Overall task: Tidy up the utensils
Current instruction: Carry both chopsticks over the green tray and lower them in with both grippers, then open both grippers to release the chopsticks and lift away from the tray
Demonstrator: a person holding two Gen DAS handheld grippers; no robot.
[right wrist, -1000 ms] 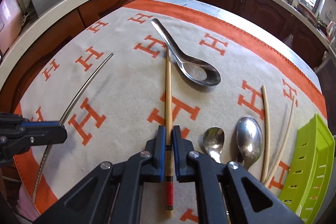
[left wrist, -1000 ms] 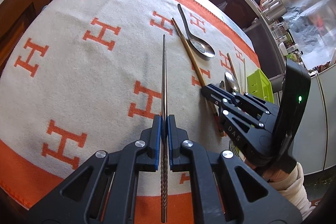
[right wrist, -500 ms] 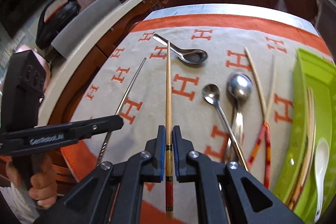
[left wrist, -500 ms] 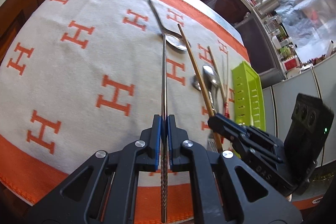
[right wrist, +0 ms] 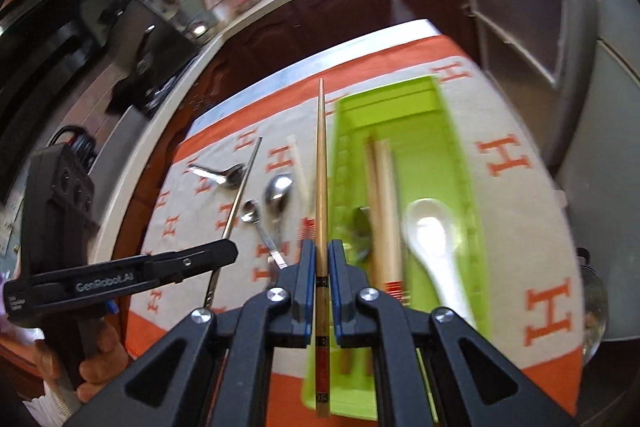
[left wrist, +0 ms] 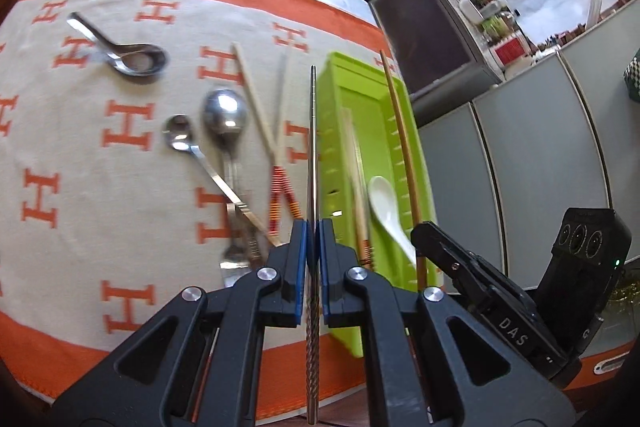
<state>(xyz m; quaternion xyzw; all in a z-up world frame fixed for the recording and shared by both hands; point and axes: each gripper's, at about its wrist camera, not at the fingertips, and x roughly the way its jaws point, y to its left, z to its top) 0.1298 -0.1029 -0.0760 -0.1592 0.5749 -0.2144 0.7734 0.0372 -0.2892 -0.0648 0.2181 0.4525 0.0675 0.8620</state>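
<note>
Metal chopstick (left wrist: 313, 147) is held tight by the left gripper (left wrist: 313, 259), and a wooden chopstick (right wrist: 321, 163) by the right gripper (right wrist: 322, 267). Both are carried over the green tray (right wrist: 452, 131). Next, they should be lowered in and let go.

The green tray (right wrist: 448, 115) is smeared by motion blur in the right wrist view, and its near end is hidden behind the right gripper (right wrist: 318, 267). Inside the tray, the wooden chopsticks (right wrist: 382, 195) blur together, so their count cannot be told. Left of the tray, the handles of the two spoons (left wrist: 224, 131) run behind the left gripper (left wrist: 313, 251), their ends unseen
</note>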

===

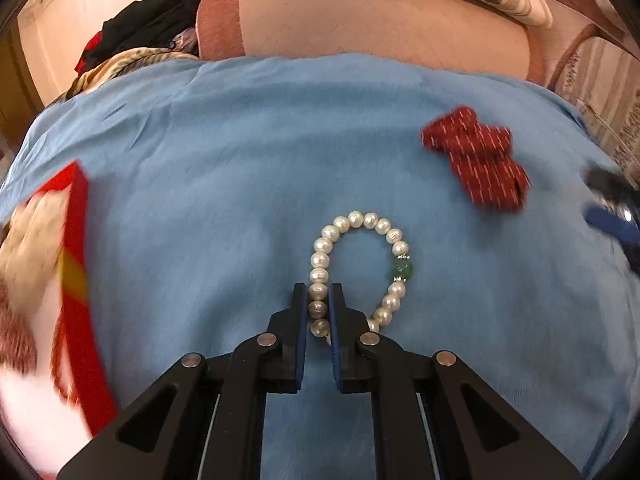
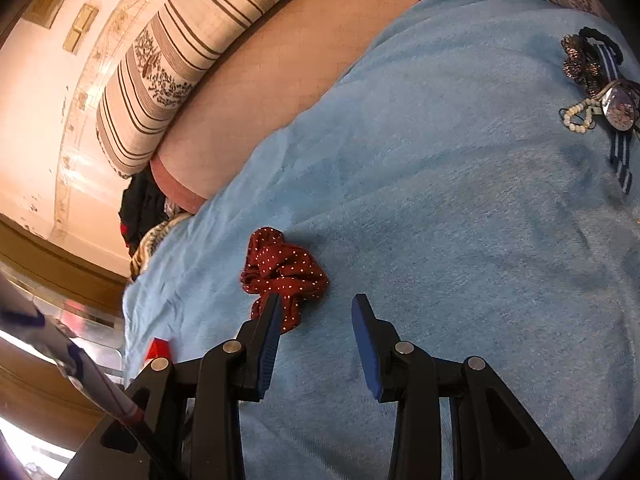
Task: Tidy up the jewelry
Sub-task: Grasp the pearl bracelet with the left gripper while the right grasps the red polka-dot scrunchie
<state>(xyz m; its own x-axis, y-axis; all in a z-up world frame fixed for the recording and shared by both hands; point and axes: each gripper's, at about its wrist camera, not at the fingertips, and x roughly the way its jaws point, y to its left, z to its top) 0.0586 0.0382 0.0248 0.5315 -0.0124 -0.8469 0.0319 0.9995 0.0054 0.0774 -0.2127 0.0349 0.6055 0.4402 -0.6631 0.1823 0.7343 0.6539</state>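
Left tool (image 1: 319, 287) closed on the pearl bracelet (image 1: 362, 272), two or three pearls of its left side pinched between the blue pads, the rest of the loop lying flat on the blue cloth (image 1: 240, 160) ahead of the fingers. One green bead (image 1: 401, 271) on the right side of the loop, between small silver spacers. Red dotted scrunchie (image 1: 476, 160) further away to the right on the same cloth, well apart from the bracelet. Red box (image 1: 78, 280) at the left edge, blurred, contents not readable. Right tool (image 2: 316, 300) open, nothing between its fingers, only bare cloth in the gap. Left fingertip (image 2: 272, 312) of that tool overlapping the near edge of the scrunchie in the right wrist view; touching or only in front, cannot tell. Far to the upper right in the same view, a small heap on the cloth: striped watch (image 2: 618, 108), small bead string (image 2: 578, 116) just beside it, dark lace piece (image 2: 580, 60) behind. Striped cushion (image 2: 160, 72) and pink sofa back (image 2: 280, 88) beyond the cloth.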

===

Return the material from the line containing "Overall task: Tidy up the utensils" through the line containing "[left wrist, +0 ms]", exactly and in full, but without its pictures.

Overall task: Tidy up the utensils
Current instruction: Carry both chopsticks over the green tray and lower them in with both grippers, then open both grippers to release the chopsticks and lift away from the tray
Demonstrator: a person holding two Gen DAS handheld grippers; no robot.
[right wrist, -1000 ms] 
[left wrist, -1000 ms] 
[right wrist, -500 ms] 
[left wrist, -500 ms] 
[right wrist, +0 ms] 
[left wrist, +0 ms] 

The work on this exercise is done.